◆ Problem details:
Please restate the data word for word, leaving out no line.

**** Given data ****

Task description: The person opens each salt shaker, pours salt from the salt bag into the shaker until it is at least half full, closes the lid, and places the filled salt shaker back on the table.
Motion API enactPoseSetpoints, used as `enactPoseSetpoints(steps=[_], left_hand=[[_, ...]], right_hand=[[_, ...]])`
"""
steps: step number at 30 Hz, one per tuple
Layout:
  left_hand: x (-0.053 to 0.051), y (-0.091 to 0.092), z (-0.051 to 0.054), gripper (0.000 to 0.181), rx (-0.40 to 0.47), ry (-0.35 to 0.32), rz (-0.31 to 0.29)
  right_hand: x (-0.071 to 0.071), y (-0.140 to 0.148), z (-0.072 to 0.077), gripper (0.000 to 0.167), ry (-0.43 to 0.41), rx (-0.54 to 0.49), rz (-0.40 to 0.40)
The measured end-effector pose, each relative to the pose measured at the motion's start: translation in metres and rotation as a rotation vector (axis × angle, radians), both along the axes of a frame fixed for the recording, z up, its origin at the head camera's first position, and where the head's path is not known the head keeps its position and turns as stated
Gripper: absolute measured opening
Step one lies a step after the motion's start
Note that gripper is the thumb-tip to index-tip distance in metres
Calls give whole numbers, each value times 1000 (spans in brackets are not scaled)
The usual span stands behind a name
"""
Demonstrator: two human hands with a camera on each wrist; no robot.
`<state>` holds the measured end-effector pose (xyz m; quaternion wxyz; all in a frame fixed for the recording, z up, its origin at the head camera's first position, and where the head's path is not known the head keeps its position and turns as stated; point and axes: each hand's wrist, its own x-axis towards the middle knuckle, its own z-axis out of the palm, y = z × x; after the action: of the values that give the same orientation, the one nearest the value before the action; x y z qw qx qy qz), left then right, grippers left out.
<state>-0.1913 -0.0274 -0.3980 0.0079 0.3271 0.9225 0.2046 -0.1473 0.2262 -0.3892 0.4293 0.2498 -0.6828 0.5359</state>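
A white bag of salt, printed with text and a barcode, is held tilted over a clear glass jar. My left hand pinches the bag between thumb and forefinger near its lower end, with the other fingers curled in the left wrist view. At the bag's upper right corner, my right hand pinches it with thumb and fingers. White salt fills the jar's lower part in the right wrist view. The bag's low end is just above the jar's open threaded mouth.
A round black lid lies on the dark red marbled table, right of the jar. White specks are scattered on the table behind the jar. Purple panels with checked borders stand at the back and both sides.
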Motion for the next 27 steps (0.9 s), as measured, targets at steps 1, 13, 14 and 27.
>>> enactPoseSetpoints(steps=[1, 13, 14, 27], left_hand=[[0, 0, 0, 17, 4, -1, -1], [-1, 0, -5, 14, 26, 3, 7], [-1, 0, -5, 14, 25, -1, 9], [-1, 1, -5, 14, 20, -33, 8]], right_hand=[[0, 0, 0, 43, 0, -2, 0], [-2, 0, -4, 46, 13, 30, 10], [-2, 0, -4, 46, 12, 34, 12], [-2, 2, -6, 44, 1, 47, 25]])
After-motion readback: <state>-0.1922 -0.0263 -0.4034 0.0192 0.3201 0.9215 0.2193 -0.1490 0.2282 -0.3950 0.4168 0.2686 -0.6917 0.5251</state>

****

◆ Exercise solution:
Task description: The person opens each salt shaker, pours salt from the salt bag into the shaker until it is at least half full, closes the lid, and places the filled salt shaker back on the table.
Motion API enactPoseSetpoints, used as `enactPoseSetpoints(steps=[_], left_hand=[[_, ...]], right_hand=[[_, ...]])`
"""
steps: step number at 30 Hz, one per tuple
Layout:
  left_hand: x (-0.053 to 0.051), y (-0.091 to 0.092), z (-0.051 to 0.054), gripper (0.000 to 0.181), rx (-0.40 to 0.47), ry (-0.35 to 0.32), rz (-0.31 to 0.29)
  right_hand: x (-0.071 to 0.071), y (-0.140 to 0.148), z (-0.072 to 0.077), gripper (0.000 to 0.167), ry (-0.43 to 0.41), rx (-0.54 to 0.49), rz (-0.40 to 0.40)
The measured end-effector pose, each relative to the pose measured at the motion's start: translation in metres and rotation as a rotation vector (axis × angle, radians), both along the axes of a frame fixed for the recording, z up, its origin at the head camera's first position, and where the head's path is not known the head keeps its position and turns as stated
Gripper: absolute measured opening
Step one lies a step after the motion's start
Note that gripper is the thumb-tip to index-tip distance in metres
Calls give whole numbers, each value times 1000 (spans in brackets are not scaled)
The usual span stands behind a name
"""
Demonstrator: two human hands with a camera on each wrist; no robot.
`<state>` holds the measured end-effector pose (xyz m; quaternion wxyz; all in a frame fixed for the recording, z up, its origin at the head camera's first position, and where the head's path is not known the head keeps its position and turns as stated; point and axes: each hand's wrist, its own x-axis towards the middle knuckle, its own z-axis out of the palm, y = z × x; after the action: of the values that give the same orientation, the one nearest the value before the action; x y z qw qx qy qz), left then right, grippers left out.
<state>-0.1913 -0.0274 -0.3980 0.0079 0.3271 0.9225 0.2046 -0.1473 0.2262 -0.3892 0.4293 0.2498 -0.6828 0.5359</state>
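A white bag of salt, printed with text and a barcode, is held tilted over a clear glass jar. My left hand pinches the bag between thumb and forefinger near its lower end, with the other fingers curled in the left wrist view. At the bag's upper right corner, my right hand pinches it with thumb and fingers. White salt fills the jar's lower part in the right wrist view. The bag's low end is just above the jar's open threaded mouth.
A round black lid lies on the dark red marbled table, right of the jar. White specks are scattered on the table behind the jar. Purple panels with checked borders stand at the back and both sides.
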Motion for the next 27 steps (0.9 s), as measured, targets at steps 1, 13, 14 and 27.
>>> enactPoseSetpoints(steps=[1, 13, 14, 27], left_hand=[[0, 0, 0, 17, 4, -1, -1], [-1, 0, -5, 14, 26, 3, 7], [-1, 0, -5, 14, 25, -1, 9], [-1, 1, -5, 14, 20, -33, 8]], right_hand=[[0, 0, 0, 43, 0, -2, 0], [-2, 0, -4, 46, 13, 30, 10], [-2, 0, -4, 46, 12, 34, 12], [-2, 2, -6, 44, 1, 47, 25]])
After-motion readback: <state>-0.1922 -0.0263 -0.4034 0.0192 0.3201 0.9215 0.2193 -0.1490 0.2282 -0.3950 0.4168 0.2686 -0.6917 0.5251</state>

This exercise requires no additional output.